Pediatric Diseases of Liver and Pancreas Flashcards
1
Q
Crigler Najjar Type 1
A
- Absent/ extremely low UDGTP for conjugating bilirubin –> accumulate unconjugated bilirubin
- Presentation - neonatal jaundice that does not improve and kernicterus (irreversible brain damage; variable acute and chronic, posturing, hypotonia, sz, fevers, hearing loss, spasticity, cog dysfunction)
- Dx
- Labs - persistent elevated unconjugated bilirubin w/ no detectable conjugated bilirubin; normal liver tests
- May confirm w/ genotyping
- No conjugated bilirubin in bile either
- Liver Histology - normal
- Tx
- Phototherapy 10-16 hrs/ day; photoisomerize bilirubin –> lumirubin –> excreted in urine
- Avoid drugs like Bactrim that displace bilirubin from albumin
- Liver transplant and viral gene therapy to give normal enzyme?
2
Q
Tyrosinemia
A
- Inborn error in tyrosine breakdown/catabolism due to def FAH –> accummulation of intermediate metabolites
- Malelyllacetoacetate / fumarylacetoacetate
- Succinylacetone - effects porphyrin metabolism –> porphyria-like disease
- Present w/ liver failure or later porphyria (paresthesias, autonomic dysfunction, paralysis)

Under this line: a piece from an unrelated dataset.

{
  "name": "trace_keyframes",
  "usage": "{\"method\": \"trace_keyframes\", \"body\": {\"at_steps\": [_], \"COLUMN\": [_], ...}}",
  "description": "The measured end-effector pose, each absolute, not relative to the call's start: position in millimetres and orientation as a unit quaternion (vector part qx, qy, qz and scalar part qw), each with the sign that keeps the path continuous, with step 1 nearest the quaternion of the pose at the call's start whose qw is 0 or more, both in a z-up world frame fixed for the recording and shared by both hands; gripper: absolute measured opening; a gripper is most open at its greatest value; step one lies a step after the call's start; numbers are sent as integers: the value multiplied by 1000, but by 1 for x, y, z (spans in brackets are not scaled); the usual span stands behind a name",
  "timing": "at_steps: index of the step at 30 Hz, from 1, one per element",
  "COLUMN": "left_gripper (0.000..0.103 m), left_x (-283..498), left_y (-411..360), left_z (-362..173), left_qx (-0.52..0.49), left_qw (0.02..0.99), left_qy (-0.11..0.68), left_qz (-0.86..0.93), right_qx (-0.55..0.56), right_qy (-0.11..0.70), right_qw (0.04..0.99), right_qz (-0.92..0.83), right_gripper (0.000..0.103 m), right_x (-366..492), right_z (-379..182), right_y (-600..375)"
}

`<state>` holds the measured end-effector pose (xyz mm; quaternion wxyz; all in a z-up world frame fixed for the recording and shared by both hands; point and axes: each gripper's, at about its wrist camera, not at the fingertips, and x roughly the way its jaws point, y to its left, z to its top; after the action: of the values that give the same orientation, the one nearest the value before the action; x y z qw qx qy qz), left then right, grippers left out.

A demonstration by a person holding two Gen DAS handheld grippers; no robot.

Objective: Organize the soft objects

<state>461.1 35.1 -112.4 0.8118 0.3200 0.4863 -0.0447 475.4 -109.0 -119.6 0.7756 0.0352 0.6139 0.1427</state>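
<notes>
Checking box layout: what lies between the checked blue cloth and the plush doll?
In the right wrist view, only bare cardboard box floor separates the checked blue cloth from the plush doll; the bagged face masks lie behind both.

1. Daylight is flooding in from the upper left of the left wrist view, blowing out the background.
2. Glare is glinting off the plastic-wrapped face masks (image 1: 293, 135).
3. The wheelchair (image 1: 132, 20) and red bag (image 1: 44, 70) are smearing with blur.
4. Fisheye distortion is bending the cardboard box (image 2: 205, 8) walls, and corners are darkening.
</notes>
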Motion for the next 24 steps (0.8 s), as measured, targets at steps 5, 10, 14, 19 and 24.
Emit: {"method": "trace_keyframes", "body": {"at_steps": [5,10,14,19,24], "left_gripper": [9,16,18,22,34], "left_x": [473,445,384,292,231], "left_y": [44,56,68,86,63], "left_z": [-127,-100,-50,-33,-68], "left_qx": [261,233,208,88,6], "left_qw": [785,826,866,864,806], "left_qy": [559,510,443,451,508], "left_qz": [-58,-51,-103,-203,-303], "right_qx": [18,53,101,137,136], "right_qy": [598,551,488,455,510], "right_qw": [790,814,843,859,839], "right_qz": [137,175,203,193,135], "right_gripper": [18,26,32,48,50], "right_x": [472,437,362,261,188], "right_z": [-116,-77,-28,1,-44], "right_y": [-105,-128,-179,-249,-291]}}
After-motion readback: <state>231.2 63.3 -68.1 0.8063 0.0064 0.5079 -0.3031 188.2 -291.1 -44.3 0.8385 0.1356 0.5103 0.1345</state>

- Labs - elevated metabolites (esp succinylacetone) + often high alpha fetoprotein + prolonged prothrombin time (shows dysfunction)
- Histology
- Micro-nodular cirrhosis
- Nonspecific “neonatal hepatitis”
- Dysplasia and/or HCC
- Reversion to normal due to mutagenesis and survival adv of hepatocytes w/ normal enzymes
- Dx - plasma AA (suggestive) or urine succinylacetone (diagnostic); can meas enzyme in skin fibroblasts; genotyping
- In PA newborn screen
- Tx
- NTBC - blocks path proximal to accumulation of toxic metabolite
- Monitor for HCC (ultrasound and alpha fetoprotein) even w/ NTBC tx
- Avoid high protein diet b/c then tyrosine accumulation esp in cornea
- Liver transplant is successful
3
Q
Alpha 1 Antitrypsin Def
A
-If abnormal A1AT then accumulates in liver (variable expression of disease based on if second mutation in processing of abnormal protein is present)
- Presentation
- Neonatal cholestasis
- Chronic hepatitis
- Cirrhosis
- Labs
- Neonates w/ inc AST/ALT and inc conjugated bilirubin
- May have dec WBCs and platelets from cirrhosis (cannot make) or hypersplenism (trapped in spleen)
- Histology
- Non-specific neonatal hepatitis
- PAS pos globules in hepatocytes
- EM shows accumulation of polymerized protein in ER
- Dx - low serum A1AT + serum electrophoresis to show ZZ phenotype + genotyping
- Tx
- Avoid smoking (for emphysema)
- No specific lung tx
- Screen for HCC (ultrasound and fetal alphaprotein)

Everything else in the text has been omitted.